One phase of this leaning to the grandiose style is an affectation of foreign words and phrases. The extent to which this practice is carried by some writers is extraordinary. They can scarcely call anything by its proper English name, but must apply to it some Italian or French word. Such writers describe people as ‘blasés,’ or perhaps as having ‘un air distingué;’ and these people are said to do everything ‘à merveille.’ Some few Italian phrases are also occasionally introduced, such as ‘in petto,’ the ‘dolce far niente,’ &c.; and the style of many writers learned in the ancient classics is in like manner infected with Greek and Latin words and idioms.


[CHAPTER VIII.]
THE SPELLING OF WORDS.

Since, before the invention of printing, there was no standard of English spelling, our orthography can have no history before that epoch. The variety of forms in which words appeared was endless; for not only did different writers spell them differently, but one writer would often present his readers with several forms of the same word even in the same page. During the whole of our early history, then, the language can hardly be said to have had any fixed laws of spelling.

The orthography of Anglo-Saxon itself seems to have been very unsettled. Few words appeared invariably in the same form, and some had as many as three or four different modes of spelling. We find ‘ác’ and ‘æc’ (oak); ‘lang’ and ‘long’ (long); ‘geaf’ and ‘gef’ (give); ‘seolf,’ ‘self,’ and ‘sylf’ (self); ‘sweaster’ and ‘swuster’ (sister); ‘heauwod’ and ‘heafod’ (head), &c. &c.

The accent also made a difference in both the pronunciation and meaning of some words. Thus, ‘ís’ meant ice, but ‘is’ (without the accent) was the 3rd singular present of the verb ‘to be.’ ‘God,’ in Anglo-Saxon, was, in spelling and meaning, our word ‘God;’ but ‘gód’ (pronounced ‘gōād’) was our adjective ‘good,’ &c.

The marked difference in form between the Saxon and the early English was the substitution of e for the Saxon endings a, e, and u. Thus, ‘nama,’ ‘ende,’ and ‘wudu’ appeared in early English as name, ende, and woode (probably pronounced as two syllables).

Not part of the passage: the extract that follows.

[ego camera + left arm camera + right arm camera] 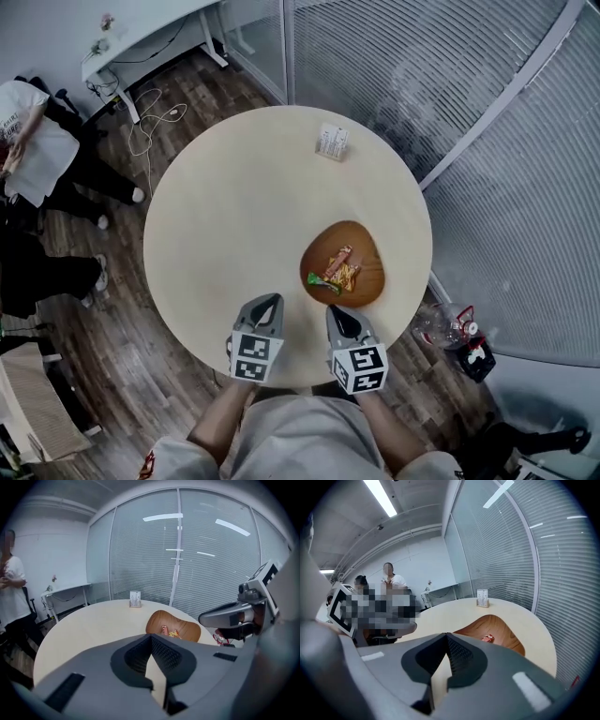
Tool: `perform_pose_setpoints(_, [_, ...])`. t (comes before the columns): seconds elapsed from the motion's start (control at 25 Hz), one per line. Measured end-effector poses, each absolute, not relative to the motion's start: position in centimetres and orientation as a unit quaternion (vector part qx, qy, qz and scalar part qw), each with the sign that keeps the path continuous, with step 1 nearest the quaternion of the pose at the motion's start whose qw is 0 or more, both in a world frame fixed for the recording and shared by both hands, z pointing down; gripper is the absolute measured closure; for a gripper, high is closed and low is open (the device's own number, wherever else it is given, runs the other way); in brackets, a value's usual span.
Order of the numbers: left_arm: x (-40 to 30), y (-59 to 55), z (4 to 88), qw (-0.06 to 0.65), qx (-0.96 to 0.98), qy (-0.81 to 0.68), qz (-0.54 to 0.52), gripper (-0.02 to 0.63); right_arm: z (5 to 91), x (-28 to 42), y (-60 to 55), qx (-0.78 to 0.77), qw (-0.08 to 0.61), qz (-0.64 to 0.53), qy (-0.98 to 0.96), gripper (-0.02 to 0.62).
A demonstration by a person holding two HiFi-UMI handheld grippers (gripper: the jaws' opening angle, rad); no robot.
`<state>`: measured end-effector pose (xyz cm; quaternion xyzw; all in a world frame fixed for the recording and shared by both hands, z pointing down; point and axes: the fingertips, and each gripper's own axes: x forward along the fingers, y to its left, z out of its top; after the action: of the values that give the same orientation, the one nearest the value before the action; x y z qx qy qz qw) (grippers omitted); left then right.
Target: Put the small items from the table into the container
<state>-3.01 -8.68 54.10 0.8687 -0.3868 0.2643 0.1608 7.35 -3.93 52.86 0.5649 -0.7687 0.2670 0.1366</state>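
Observation:
A brown wooden bowl (370,281) sits on the round pale table (234,216), right of centre, with several small snack packets (339,270) inside it. My left gripper (272,298) hovers at the near table edge, left of the bowl, jaws shut and empty. My right gripper (334,309) is beside it, just in front of the bowl, jaws also shut with nothing between them. The left gripper view has its closed jaw tips (151,637) below the bowl (187,629) and packets (172,633). The right gripper view puts its tips (446,635) before the bowl (506,630) and a red packet (488,638).
A small white card holder (332,142) stands near the table's far edge. Glass walls with blinds run behind and to the right. A plastic bottle (439,324) and a dark bag (476,356) lie on the floor at right. People (37,141) stand at left near a white desk (141,37).

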Motion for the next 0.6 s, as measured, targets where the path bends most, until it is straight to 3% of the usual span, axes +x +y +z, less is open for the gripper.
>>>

At a still later period there was a tendency to get rid not only of this e, but of the whole system of Anglo-Saxon inflections; and the nouns, adjectives, and verbs were stripped of nearly all their endings.

The only two inflections of the noun which survived this decay, and which may be traced to the present time, were the es of the possessive (or genitive) singular, and the as of the subjective (or nominative) plural. The Saxon for ‘of a smith’ was ‘smides,’ and the nominative plural of the same word was ‘smidas.’ Wiclif often uses ‘is’ as a plural ending, as in ‘housis,’ ‘barelis,’ &c. Caxton writes ‘thynges,’ and More, tythes, arrowes, &c. Now the usual ending is s; as in ‘books,’ trees, &c.